Edited at

Next Force.com Security Source Code Scanner

More than 1 year has passed since last update.


はじめに

2016年10月より、Force.com Security Source Code Scannerが一部を除き、有償化されてしまいました。セキュリティレビューのために必要なチェックを実施できるツールですが、コード品質を向上させるためにも利用できていました。

今回の有償化処置により、Lintのように定期的に実施してコード品質の維持・向上に役立てる使い方ができなくなってしまいました。ということで、今回は代わりとなるツールがないか調査した結果をまとめてました。


調査結果(2016年12月25日時点)

今回調査した範囲で見つかったはツール・サービスは以下のとおりです。


CxSAST Salesforce Plugin

CheckMarxが提供するツールです。Salesforce組織にアプリケーションをインストールして利用します。静的コード解析の対象としては、Apex Classes (Test Classes included)、Apex Triggers、VisualForce Pagesになります。結果をPDF、XMLで受け取ることができます。

提供元のCheckMarxはForce.com Security Source Code Scannerも作成している会社なので、同等製品の有償版と思われます。

価格については記載が見つけられませんでした。


{/code.scan} :: Code Analysis for Salesforce

SonarQubeのプラグインとして利用できるサービスです。160以上のチェックルールが用意されており、各種メトリクスも収集できます。

価格は下記のように記載されていました。

Menu
Description
Pricing

On-Premise Standard
Annual Commitment
Ideal for smaller or multiple Orgs
\$1,400 / year / 'code block'
\$140 / month / 'code block'

On-Premise Multi-Sandbox
Annual Commitment
Ideal for multi-sandbox environments
\$2,800 / year / 'code block'
\$280 / month / 'code block'

Eclipse
Requires an On-Premise License
\$50/month/user


Clayton

Space Heroes Ltdが提供するコードレビューサービスです。リポジトリを登録すると、自動的に静的コード解析を実行し、結果をプルリクエストとして返してくれます。静的コード解析の範囲としては、performance, security, complexity, styleになります。

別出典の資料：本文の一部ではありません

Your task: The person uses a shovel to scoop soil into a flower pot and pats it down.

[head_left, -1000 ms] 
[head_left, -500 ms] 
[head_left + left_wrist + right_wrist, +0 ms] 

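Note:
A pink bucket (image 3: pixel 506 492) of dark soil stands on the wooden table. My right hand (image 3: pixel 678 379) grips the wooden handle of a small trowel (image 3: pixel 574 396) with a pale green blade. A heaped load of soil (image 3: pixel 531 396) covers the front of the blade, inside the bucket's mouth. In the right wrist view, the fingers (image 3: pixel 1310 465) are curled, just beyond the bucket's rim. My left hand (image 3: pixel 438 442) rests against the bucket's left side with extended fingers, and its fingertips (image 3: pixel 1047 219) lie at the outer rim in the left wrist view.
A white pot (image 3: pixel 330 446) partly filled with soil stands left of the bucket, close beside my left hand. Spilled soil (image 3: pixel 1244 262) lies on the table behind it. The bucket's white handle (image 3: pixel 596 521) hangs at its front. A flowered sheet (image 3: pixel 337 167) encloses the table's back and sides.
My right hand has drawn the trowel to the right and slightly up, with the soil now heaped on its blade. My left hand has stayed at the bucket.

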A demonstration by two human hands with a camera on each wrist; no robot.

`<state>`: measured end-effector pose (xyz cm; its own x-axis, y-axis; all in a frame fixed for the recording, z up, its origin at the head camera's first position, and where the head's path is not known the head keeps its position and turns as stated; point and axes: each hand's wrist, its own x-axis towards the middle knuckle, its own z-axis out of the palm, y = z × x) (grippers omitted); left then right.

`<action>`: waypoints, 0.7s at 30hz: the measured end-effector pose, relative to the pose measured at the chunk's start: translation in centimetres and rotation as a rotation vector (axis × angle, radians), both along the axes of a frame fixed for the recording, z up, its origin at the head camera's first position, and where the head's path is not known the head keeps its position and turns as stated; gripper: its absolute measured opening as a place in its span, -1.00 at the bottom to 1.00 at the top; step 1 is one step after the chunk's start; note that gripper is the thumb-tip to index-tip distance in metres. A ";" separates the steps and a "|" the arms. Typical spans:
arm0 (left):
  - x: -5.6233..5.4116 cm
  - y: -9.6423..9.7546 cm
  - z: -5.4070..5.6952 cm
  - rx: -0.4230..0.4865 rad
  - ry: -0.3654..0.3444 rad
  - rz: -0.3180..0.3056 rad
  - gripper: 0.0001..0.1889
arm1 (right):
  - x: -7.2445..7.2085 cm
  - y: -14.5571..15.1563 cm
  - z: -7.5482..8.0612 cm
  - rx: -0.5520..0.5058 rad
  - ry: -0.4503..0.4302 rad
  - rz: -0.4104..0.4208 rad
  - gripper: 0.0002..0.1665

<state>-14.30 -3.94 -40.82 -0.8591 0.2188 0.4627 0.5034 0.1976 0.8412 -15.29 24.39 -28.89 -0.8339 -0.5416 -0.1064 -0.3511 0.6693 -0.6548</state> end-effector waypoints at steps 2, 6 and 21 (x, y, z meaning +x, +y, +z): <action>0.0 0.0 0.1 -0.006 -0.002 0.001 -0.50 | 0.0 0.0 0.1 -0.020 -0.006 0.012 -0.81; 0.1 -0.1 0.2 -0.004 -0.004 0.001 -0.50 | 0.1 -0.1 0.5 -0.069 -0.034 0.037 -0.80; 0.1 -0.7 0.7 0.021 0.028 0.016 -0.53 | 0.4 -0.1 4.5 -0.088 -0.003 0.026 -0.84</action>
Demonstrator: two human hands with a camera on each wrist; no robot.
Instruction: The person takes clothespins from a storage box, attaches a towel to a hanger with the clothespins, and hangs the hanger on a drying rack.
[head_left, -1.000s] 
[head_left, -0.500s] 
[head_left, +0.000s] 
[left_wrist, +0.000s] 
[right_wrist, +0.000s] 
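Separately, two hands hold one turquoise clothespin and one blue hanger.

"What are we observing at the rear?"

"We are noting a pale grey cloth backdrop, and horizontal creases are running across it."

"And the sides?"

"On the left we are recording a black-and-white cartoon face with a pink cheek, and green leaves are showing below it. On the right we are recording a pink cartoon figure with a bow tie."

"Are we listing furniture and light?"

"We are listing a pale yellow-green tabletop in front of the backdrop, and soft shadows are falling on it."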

価格は下記のように記載されていました。Professionalはユーザー数に応じ価格が変わるようになっていました。

Menu
Description
Pricing

Personal
Public repositories only.
FREE
UP TO 5 REPOSITORIES

Professional
Unlimited public and private repositories,pay based on the size your team.
\$75 PER MONTH
Billed annually.
\$90 if billed monthly.

Up to 5 users


Code Climate

PMDをエンジンとして利用したコードレビューサービスです。リポジトリを登録すると、自動的にコードレビューを実行してくれます。静的コード解析の範囲としては、test coveragemcomplexity、duplication、security、styleなどになります。

価格は下記のように記載されていました。

Menu
Description
Pricing

Standard
Ideal for smaller teamsand individuals
$1667per seat / month
billed annually

Enterprise
Ideal for larger organizations
要問合せ

オープンソースとして公開されているので、自分でホスティングする場合は無料で利用できるようです。

ApexMetrics - Code Climate engine for Salesforce.com Apex


PMD Apex

オープンソースの静的コード解析ツールです。広く使われているツールで、様々な言語の静的コード解析が提供されており、EclipseやIntelliJ IDEAなどのIDEのプラグインも提供されています。また、Maven/Antからも実行し、Jenkinsと連携することもできます。

静的コード解析の範囲としては、ApexUnit、Complexity、Performance、Security、Styleになります。ルールセットの説明はこちらにあります。


おわりに

コードレビューは、不具合を効率的に除去でき、チームによるコード所有を推進します。

コードレビューの問題点として、機械的にチェックできるような問題のためにコードレビューの時間を無駄にしてしまう、軽微な問題がノイズとなりコードレビューに集中することができない、といった点があります。

昨今の開発では、このような問題に対処するためにLintやコードレビューサービスを利用してコーディングした開発者自身が軽微な問題をチェック・修正できるようにする流れがあります。

今回調査してみて、個人的に想定よりも多くのツールやサービスが提供されているように感じました。調べきれなかったサービスや新サービスなどありましたら、お知らせいただければ幸いです。

まずは、無料で利用できるPMD Apexあたりを試してみようかと考えています。

Merry Christmas!

※ この投稿はSalesforce App Cloud Advent Calendar 2016 の15日目の代打記事です。